El País - Espagne | lundi, 19. janvier 2009
Monika Zgustova sur les européens de première et seconde classe
L'écrivain Monika Zgustova explique dans le quotidien El País, en prenant l'exemple de la République tchèque, pourquoi l'UE ne soulève pas chez les Européens de l'Est le même enthousiasme que chez la plupart des européens de l'Ouest. "L'idée que les Tchèques se font de leur histoire, qu'ils partagent avec d'autres anciens satellites soviétiques d'Europe centrale, peut se résumer dans le fait qu' à différentes occasions et de diverses façons, l'Europe occidentale leur a tourné le dos, alors que les Etats-Unis les ont aidés à plusieurs reprises.
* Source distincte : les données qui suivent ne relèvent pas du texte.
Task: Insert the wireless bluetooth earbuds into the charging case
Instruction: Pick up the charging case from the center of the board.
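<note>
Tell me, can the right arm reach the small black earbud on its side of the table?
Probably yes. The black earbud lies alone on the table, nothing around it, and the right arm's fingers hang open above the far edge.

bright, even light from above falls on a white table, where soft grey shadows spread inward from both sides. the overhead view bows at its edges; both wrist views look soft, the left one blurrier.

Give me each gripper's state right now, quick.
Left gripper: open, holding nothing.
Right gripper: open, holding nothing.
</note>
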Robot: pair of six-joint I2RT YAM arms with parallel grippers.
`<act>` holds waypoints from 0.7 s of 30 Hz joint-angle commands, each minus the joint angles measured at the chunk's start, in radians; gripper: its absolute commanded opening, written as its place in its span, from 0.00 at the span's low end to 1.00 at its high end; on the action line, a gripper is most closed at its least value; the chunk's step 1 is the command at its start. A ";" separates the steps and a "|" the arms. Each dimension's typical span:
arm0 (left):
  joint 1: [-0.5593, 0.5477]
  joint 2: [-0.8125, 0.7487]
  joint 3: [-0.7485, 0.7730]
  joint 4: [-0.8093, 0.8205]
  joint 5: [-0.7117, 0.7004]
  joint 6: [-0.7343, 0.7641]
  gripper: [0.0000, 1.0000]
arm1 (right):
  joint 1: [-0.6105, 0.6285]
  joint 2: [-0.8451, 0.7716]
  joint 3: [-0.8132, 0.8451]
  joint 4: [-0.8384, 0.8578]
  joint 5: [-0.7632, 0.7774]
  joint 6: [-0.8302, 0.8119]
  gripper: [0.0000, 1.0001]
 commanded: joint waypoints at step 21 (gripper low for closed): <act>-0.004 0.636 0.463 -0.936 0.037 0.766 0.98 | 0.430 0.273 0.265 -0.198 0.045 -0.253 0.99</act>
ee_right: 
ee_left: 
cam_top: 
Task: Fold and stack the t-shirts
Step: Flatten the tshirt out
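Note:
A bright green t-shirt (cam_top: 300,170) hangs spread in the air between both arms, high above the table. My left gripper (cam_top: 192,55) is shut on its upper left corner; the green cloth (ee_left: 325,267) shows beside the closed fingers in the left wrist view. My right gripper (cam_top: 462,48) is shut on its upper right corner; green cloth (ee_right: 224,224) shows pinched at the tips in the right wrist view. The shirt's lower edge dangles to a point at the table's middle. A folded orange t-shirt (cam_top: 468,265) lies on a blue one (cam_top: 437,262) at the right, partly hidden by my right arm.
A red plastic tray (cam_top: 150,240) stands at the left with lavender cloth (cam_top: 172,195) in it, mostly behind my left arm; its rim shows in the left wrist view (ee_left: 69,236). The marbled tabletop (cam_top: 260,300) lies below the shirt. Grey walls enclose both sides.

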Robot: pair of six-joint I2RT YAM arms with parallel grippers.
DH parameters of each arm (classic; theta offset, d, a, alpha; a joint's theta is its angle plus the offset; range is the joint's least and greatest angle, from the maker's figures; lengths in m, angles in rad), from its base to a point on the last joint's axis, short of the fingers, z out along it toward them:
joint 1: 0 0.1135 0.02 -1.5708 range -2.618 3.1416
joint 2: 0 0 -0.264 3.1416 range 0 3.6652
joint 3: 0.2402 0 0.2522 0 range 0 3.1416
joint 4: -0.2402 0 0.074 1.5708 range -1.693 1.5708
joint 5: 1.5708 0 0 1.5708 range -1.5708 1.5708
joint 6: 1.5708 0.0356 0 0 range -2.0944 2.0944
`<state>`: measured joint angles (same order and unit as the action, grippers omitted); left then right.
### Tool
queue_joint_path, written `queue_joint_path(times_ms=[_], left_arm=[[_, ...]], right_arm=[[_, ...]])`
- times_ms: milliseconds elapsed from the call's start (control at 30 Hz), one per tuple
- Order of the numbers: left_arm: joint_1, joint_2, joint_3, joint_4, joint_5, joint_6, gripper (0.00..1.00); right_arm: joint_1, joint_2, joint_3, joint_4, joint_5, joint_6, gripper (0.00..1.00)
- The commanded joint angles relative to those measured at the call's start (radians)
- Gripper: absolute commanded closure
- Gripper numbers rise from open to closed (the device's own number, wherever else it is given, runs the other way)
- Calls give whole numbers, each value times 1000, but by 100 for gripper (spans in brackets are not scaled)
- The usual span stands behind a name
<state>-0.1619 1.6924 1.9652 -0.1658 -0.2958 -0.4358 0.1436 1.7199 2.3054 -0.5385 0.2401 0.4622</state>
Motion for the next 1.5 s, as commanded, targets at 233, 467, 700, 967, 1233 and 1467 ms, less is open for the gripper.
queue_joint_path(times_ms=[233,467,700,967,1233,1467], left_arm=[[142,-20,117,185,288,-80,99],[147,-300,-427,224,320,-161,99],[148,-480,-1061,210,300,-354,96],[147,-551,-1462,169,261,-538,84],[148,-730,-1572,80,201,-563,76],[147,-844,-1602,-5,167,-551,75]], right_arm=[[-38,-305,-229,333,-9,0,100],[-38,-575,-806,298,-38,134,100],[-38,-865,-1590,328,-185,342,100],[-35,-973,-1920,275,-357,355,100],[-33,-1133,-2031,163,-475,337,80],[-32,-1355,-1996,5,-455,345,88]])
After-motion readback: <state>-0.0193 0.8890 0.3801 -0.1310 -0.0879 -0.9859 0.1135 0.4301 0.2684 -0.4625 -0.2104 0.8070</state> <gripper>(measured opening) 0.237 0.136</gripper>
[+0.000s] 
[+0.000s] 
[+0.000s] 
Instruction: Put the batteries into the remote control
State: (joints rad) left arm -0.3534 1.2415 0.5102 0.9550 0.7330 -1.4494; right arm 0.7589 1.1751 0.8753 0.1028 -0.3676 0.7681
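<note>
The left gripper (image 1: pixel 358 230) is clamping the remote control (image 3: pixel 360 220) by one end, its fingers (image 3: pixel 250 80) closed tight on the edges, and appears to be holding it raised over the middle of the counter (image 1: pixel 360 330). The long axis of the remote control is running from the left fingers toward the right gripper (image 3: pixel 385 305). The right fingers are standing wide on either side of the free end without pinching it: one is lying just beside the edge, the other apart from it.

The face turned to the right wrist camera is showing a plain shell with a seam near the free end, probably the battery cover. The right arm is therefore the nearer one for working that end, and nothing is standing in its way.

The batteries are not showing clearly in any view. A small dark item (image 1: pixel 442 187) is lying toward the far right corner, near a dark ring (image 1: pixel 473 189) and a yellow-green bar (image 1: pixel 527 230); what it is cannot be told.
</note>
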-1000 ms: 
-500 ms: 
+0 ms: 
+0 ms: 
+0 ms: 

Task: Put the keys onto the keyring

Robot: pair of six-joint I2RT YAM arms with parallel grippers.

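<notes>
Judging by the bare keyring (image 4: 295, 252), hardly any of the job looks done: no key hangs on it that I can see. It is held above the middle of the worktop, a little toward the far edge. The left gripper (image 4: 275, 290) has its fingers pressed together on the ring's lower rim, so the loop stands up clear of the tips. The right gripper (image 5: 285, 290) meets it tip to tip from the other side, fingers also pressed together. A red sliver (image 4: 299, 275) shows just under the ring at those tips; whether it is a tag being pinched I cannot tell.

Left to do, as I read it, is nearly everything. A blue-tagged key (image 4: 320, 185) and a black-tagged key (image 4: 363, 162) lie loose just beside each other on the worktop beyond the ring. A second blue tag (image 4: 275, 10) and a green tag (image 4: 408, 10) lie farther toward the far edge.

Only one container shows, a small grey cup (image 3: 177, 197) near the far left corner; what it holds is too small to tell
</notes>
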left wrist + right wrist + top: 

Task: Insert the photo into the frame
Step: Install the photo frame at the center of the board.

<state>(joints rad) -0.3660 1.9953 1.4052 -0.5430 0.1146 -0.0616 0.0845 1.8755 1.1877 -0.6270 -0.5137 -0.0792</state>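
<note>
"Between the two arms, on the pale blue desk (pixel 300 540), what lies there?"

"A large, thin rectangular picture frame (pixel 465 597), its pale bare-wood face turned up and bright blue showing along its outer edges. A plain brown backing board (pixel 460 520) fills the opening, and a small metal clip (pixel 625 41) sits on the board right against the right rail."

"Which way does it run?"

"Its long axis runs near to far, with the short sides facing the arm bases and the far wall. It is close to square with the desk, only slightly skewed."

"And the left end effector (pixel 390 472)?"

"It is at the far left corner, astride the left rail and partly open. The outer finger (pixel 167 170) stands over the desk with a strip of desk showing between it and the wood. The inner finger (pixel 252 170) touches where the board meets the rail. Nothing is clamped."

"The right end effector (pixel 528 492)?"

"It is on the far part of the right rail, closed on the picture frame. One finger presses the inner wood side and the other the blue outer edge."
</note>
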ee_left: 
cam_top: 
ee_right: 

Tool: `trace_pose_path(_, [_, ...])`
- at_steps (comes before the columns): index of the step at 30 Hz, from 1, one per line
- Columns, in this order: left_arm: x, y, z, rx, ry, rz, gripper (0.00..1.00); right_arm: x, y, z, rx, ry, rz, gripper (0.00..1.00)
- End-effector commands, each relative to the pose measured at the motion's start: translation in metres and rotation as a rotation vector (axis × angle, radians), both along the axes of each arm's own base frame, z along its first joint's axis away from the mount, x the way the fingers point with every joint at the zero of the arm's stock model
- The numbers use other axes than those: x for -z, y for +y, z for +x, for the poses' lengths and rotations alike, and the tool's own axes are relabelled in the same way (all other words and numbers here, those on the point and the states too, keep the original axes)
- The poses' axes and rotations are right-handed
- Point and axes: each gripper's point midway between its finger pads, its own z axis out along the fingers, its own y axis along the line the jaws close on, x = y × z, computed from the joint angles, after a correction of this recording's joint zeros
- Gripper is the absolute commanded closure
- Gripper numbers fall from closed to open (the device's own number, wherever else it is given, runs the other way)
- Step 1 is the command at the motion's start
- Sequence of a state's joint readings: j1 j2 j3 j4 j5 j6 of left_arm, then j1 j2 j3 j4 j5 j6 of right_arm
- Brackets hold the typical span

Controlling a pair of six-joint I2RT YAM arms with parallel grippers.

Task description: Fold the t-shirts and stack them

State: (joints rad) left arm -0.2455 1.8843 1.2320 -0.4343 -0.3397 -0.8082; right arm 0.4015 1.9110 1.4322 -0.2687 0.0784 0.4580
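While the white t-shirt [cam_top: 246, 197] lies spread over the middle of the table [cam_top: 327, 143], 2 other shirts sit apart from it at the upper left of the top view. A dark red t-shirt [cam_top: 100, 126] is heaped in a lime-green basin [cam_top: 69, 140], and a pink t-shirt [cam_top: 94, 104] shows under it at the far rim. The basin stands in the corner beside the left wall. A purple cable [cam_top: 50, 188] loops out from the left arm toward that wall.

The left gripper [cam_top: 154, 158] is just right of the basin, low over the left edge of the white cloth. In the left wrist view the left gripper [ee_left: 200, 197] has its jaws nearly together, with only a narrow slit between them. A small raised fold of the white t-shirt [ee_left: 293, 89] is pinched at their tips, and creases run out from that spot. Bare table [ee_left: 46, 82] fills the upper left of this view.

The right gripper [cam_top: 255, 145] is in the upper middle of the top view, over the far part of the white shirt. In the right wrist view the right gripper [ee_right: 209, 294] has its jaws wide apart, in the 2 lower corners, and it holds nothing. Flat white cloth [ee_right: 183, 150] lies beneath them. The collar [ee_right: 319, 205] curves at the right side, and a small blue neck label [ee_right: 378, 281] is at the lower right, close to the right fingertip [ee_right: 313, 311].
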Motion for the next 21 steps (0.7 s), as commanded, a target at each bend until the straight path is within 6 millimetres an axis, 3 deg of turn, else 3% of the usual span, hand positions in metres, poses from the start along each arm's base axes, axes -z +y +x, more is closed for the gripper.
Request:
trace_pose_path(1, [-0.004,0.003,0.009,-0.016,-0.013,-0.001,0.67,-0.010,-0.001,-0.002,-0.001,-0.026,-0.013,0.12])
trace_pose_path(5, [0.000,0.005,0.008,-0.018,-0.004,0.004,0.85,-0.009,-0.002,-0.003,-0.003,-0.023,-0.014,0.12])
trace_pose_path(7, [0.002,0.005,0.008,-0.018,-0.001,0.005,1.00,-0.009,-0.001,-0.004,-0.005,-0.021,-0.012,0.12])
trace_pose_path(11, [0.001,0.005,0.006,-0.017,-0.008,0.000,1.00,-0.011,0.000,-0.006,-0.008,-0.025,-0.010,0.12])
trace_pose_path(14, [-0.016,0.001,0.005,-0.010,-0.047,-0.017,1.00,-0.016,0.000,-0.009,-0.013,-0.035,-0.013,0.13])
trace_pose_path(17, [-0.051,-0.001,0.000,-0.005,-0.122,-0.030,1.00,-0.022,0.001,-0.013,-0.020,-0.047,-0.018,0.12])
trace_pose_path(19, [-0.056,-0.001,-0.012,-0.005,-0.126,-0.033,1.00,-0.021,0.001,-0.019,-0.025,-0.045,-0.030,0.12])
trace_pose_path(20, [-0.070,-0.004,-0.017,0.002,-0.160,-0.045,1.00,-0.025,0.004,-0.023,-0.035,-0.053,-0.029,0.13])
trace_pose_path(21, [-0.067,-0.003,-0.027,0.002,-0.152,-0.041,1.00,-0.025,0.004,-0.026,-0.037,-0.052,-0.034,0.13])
Ainsi, après que le président américain [Woodrow] Wilson ait par exemple accordé son soutien pour qu'une Tchécoslovaquie indépendante, prospère et démocratique surgisse des ruines de l'empire austro-hongrois, à l'issue de la Première Guerre mondiale, la Grande-Bretagne et la France, malgré un accord militaire, n'ont pas bougé le petit doigt lorsqu'Hitler a envahi la Tchécoslovaquie à la veille de la Seconde Guerre mondiale. … Après l'effondrement du totalitarisme, les anciens satellites de l'Union soviétique se sont de nouveau sentis humiliés, cette fois par une Europe – qui leur sembla-t-il - les laissa patienter pendant 15 ans dans une queue exposée aux intempéries avant de les faire entrer dans leur club, les surveillant d'un regard hautain et empreint de paternalisme du maître riche et puissant, tandis que les firmes occidentales achetaient pour une bouchée de pain les entreprises de leur pays."